Он протянул мне две страницы процессуальных документов, а сам начал печатать разрешение на свидание с моим клиентом.
Итак, из обвинения и протокола задержания следовало, что Солоник, под именем Валерий Максимов, был задержан тремя работниками милиции (потом выяснилось, что это сотрудники специальной службы при ГУВД Москвы) – капитаном Игорем Нечаевым, лейтенантом Сергеем Ермаковым и Юрием Киселевым – для выяснения личности. Когда они появились в офисе рынка с целью проверки документов, то Солоник и его подельник Алексей Монин неожиданно вытащили пистолеты и начали стрелять, тяжело ранив троих вышеуказанных милиционеров и сотрудника охранного бюро «Бумеранг» Александра Заярского. Кроме того, они сумели ранить еще двоих сотрудников той же фирмы. Одному из преступников удалось скрыться в Ботаническом саду. Другого, Александра Солоника, настигла пуля, и его смогли задержать. У него был обнаружен девятимиллиметровый пистолет иностранного производства «глок». Вскоре пострадавшие вместе с Солоником были доставлены в институт Склифосовского. Здесь скончались Нечаев, раненный в голову, Ермаков, получивший пулю в живот, и сотрудник «Бумеранга».
Я молча отложил документы в сторону. Присутствующие внимательно следили за моей реакцией.
– Вот видите, товарищ адвокат, – прервал паузу Уткин, – какого негодяя и подлеца вы беретесь защищать! Как вы, вообще, можете его защищать?
Чуть помолчав, я сказал:
– Я понимаю тяжесть обвинения, предъявленного моему клиенту. Но дело в том, что моя функция оговорена в праве каждого на защиту, и меня направило государство. Да, я могу выйти из этого дела, но на мое место придет кто-нибудь другой. Ведь любому, кто подозревается в убийстве, по закону полагается защитник, и вы это знаете не хуже меня.
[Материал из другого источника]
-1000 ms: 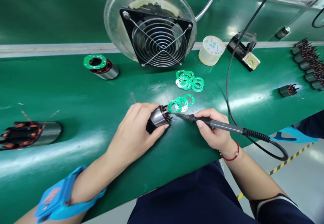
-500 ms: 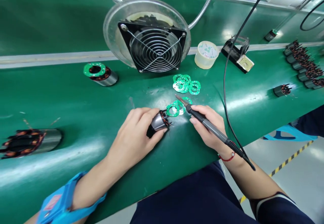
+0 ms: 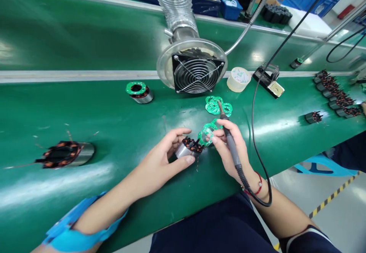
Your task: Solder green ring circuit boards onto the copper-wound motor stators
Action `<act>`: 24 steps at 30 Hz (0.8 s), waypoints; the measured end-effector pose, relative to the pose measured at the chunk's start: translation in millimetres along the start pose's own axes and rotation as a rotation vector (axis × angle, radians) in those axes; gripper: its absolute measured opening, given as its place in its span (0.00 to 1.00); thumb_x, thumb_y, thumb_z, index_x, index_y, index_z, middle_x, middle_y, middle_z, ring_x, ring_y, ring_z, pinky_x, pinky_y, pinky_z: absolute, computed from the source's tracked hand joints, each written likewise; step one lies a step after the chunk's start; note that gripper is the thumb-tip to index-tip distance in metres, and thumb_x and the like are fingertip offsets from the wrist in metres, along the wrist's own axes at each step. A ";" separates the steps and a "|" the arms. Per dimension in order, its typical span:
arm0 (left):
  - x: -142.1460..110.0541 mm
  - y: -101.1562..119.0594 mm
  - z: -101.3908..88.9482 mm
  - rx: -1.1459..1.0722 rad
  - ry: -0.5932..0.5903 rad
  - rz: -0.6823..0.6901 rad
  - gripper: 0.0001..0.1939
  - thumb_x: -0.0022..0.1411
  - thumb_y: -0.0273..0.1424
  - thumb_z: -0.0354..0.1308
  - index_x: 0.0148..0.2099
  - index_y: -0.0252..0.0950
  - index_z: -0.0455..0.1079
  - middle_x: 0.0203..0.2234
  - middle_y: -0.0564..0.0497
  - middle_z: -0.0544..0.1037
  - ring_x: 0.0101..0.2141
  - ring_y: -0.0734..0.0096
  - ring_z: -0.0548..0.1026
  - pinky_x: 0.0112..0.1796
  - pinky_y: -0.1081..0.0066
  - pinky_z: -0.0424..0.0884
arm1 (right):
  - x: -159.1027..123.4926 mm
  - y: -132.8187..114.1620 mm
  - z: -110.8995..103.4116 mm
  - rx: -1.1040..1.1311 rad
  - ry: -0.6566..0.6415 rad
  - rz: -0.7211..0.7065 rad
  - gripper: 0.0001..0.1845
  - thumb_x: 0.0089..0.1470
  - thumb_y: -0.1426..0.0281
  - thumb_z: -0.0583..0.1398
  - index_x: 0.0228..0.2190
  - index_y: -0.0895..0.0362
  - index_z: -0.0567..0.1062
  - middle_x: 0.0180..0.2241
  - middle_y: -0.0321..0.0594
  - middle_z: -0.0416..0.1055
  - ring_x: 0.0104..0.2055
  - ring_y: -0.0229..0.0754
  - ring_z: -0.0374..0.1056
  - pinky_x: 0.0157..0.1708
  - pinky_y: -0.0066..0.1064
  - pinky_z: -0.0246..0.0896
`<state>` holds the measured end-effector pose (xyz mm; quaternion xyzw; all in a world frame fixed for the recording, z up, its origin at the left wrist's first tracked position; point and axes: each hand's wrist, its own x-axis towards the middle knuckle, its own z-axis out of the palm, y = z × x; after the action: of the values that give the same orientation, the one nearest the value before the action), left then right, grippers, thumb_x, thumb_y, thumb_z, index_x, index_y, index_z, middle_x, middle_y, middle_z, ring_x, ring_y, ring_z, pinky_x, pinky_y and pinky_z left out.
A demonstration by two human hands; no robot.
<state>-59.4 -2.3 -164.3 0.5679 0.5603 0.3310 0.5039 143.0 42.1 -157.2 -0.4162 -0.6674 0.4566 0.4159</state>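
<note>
My left hand [image 3: 158, 169] curls around a motor stator [image 3: 183, 151], thumb along its near side and fingers behind. Its wound end, with copper coils and dark upright tabs, faces up and to the right. In my right hand [image 3: 225, 157] is a soldering iron [image 3: 235, 152], its tip pointing up and away from me. The thumb and fingertips of that hand are also at a green ring-shaped circuit board [image 3: 203, 134] beside the stator; whether they pinch it I cannot tell. More green ring boards [image 3: 212, 107] lie in a pile just beyond.
A fume extractor fan [image 3: 198, 76] overhangs the bench. Behind are a tape roll [image 3: 238, 80] and a soldering iron stand [image 3: 268, 81]. One stator [image 3: 143, 97] wears a green board; another [image 3: 85, 153] lies left. Several stators [image 3: 333, 92] stand right. The iron's cable [image 3: 253, 111] loops nearby.
My right hand has moved to the green ring boards by the stator, and the iron's tip has swung upright. The stator's wound end has turned upward. My view has shifted.
</note>
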 end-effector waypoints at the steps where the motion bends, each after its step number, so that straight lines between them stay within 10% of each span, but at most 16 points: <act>1: 0.9 -0.6 -2.1 -0.016 -0.057 0.019 0.32 0.60 0.47 0.58 0.61 0.38 0.56 0.53 0.44 0.68 0.52 0.61 0.70 0.52 0.62 0.68 | -0.6 0.7 3.8 0.102 0.041 0.005 0.19 0.61 0.71 0.58 0.53 0.53 0.63 0.39 0.38 0.70 0.38 0.34 0.73 0.39 0.26 0.69; 14: 13.5 -8.6 -4.1 0.478 -0.083 0.394 0.23 0.61 0.30 0.62 0.57 0.39 0.62 0.47 0.51 0.72 0.49 0.63 0.66 0.50 0.61 0.56 | 8.6 22.1 8.5 0.506 -0.194 0.098 0.22 0.64 0.69 0.58 0.57 0.47 0.60 0.33 0.33 0.67 0.31 0.29 0.65 0.27 0.21 0.59; 24: 8.9 -4.1 -8.1 0.537 -0.076 0.351 0.27 0.58 0.24 0.57 0.60 0.36 0.61 0.50 0.48 0.71 0.50 0.60 0.64 0.51 0.60 0.55 | -9.1 4.7 5.2 -0.586 -0.223 -0.312 0.32 0.57 0.69 0.62 0.59 0.53 0.56 0.50 0.48 0.67 0.50 0.49 0.66 0.49 0.45 0.66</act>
<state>-66.9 7.4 -167.6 0.7805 0.5020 0.2315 0.2919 141.7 33.4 -164.5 -0.3586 -0.8668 0.2193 0.2682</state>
Уткин смутился, но тут же нашелся:
– А как же ваши моральные принципы? Вы же видите, что он убийца, но не отказываетесь от дела.
– Давайте разберемся, – ответил я, – может быть, он не столь опасен. Ведь он мог убить не всех троих. Это мог сделать и его напарник Алексей Монин или кто-то еще во время перестрелки.
Уткин протянул мне разрешение на визит в следственный изолятор, где находился Солоник. Я взял свое удостоверение, попрощался и вышел из кабинета. В коридоре меня догнал сидевший перед монитором человек и попросил задержаться.
– Я хочу вас предостеречь, – сказал он. – Для вас существует еще одна опасность.
– Какая опасность? – удивился я. – Вы хотите сказать, что работники милиции не простят убийства своих коллег?
– Я этого не отрицаю, – сказал мой собеседник, явно оперативник из МУРа. – И это может случиться. Но главная опасность в том, что ваш клиент сознался, под видеокамерой, на больничной койке, в том, что совершил заказные убийства очень серьезных людей из уголовного мира. Может, это убедит вас не вести дело? – И оперативник продолжил: – Вам о чем-нибудь говорят имена Валерия Длугача, Анатолия Семенова, Владислава Ваннера, Николая Причинина, Виктора Никифорова?
Имена, конечно же, о многом говорили. Валерий Длугач был вор в законе по кличке Глобус, главарь бауманской группировки, пользующийся колоссальным авторитетом в элите преступного мира. Анатолий Семенов, по кличке Рембо, соратник Длугача из той же группировки. Владислав Ваннер, по кличке Бобон, – продолжатель дела Глобуса. Виктор Никифоров – вор в законе по кличке Калина. Ходило очень много слухов о том, что Калина чуть ли не приемный сын самого Япончика – Вячеслава Иванькова. Николай Причинин – лидер ишимской группировки из Тюмени. Это были одни из серьезнейших людей уголовной элиты. Так что моему клиенту грозила большая опасность со стороны «кровников», да и для меня она была реальной.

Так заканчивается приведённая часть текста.